* **DESCRIPTION OF THE TASK**
Scan the listing below for "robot", then report every line that has it.

* **DATASET CONTENT**
++++++++++++++++++++

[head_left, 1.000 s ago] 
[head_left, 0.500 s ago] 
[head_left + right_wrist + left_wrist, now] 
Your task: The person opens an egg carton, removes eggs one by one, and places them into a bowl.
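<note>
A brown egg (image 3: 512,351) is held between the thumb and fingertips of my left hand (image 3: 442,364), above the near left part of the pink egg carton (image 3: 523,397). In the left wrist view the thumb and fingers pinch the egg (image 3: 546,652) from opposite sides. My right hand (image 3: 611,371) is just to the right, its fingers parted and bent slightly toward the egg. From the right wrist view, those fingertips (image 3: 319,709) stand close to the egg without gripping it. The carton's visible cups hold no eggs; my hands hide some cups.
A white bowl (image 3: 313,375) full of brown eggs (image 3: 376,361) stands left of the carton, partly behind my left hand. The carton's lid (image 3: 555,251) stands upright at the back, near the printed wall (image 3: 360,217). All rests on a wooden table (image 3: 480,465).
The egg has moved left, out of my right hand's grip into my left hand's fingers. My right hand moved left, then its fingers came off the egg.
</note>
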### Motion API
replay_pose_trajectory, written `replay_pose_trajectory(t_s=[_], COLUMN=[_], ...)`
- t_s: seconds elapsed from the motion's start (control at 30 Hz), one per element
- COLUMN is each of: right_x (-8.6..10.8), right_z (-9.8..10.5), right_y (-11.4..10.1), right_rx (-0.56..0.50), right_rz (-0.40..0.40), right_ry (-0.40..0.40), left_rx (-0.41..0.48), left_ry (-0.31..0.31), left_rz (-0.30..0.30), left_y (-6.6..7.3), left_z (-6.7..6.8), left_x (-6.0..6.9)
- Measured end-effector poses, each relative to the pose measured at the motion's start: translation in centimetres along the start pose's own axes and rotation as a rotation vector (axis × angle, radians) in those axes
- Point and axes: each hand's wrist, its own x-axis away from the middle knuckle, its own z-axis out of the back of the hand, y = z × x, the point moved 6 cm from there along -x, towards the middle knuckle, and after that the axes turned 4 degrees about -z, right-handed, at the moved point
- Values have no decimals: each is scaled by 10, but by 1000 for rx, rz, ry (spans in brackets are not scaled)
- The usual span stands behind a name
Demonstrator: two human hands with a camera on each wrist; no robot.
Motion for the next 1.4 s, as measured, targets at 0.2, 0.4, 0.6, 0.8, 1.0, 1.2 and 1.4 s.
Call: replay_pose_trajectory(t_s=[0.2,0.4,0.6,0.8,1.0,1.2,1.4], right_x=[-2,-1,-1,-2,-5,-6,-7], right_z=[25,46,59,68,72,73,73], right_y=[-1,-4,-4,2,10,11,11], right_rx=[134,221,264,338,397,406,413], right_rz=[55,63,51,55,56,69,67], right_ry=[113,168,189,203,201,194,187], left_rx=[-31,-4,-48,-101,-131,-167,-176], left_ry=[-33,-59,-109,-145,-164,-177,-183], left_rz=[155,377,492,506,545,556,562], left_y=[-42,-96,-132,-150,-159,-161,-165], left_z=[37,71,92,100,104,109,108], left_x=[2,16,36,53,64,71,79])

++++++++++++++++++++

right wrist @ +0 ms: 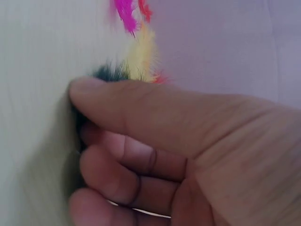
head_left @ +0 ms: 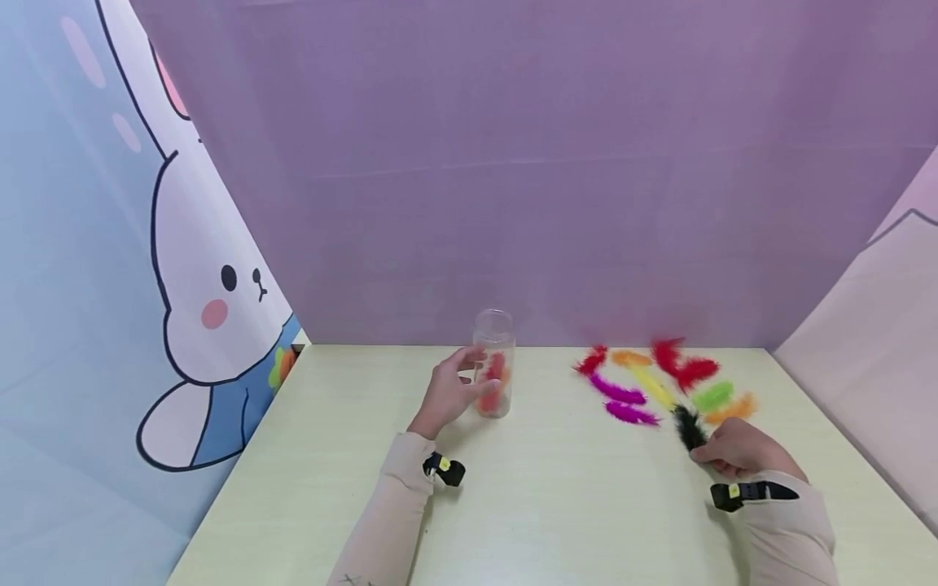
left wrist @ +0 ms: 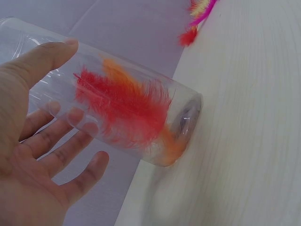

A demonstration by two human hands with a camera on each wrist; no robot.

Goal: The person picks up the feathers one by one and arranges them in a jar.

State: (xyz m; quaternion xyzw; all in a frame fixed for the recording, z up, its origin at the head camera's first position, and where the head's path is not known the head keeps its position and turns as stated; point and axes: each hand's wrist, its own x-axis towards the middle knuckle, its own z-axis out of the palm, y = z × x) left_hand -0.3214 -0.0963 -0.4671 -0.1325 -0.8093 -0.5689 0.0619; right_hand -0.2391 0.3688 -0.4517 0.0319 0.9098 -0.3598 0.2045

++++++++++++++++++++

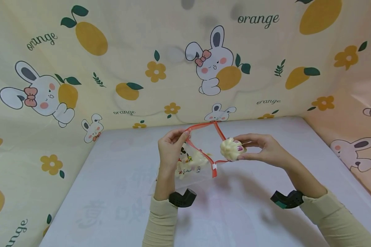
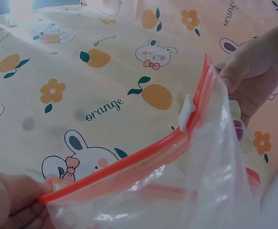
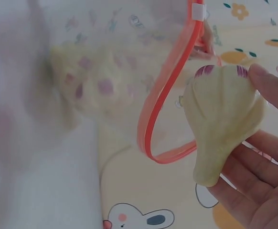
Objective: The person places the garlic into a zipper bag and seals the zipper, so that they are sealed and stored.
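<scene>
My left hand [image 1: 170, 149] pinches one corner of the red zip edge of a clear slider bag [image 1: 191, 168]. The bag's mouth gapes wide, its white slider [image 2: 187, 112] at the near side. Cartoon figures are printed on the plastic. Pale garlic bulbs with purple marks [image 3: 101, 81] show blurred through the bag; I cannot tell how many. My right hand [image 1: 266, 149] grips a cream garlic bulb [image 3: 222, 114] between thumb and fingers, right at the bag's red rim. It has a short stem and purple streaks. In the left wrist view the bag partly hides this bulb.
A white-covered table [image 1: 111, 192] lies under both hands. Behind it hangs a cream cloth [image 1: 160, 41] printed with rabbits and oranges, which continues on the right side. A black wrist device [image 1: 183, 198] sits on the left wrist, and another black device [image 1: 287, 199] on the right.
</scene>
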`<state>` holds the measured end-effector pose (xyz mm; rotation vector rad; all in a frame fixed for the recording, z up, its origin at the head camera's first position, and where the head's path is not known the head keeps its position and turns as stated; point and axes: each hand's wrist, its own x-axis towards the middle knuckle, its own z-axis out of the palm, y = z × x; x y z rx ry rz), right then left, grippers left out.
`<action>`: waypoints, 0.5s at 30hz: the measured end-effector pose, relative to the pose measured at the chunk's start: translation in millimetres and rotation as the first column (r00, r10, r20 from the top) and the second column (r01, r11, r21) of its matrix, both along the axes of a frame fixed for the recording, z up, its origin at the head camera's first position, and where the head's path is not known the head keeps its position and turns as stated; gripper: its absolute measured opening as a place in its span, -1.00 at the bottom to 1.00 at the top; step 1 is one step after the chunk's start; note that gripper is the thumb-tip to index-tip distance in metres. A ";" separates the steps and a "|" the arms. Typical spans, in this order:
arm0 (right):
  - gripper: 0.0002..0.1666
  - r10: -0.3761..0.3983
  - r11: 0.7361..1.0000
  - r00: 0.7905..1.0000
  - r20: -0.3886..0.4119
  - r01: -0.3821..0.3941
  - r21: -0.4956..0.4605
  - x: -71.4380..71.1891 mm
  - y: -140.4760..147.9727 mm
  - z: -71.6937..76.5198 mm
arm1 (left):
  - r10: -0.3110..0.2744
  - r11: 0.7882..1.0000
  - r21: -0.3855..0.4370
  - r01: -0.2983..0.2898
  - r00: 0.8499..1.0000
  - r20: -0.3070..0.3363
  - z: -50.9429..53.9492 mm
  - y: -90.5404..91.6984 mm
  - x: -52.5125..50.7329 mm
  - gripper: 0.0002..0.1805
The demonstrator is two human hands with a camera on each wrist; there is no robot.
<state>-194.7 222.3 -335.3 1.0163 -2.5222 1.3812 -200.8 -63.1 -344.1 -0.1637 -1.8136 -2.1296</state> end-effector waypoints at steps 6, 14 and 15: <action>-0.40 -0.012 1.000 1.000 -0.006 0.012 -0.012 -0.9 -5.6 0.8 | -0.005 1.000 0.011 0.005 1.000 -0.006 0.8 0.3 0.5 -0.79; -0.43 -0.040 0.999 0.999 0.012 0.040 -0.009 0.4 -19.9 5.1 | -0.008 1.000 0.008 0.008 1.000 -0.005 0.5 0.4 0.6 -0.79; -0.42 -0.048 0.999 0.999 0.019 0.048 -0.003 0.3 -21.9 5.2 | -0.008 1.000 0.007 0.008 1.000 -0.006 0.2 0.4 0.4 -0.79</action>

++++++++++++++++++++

* **ANSWER BOX**
Demonstrator: two human hands with a camera on each wrist; no robot.
A demonstration by two human hands with a camera on each wrist; no robot.
The demonstrator is two human hands with a camera on each wrist; there is no robot.

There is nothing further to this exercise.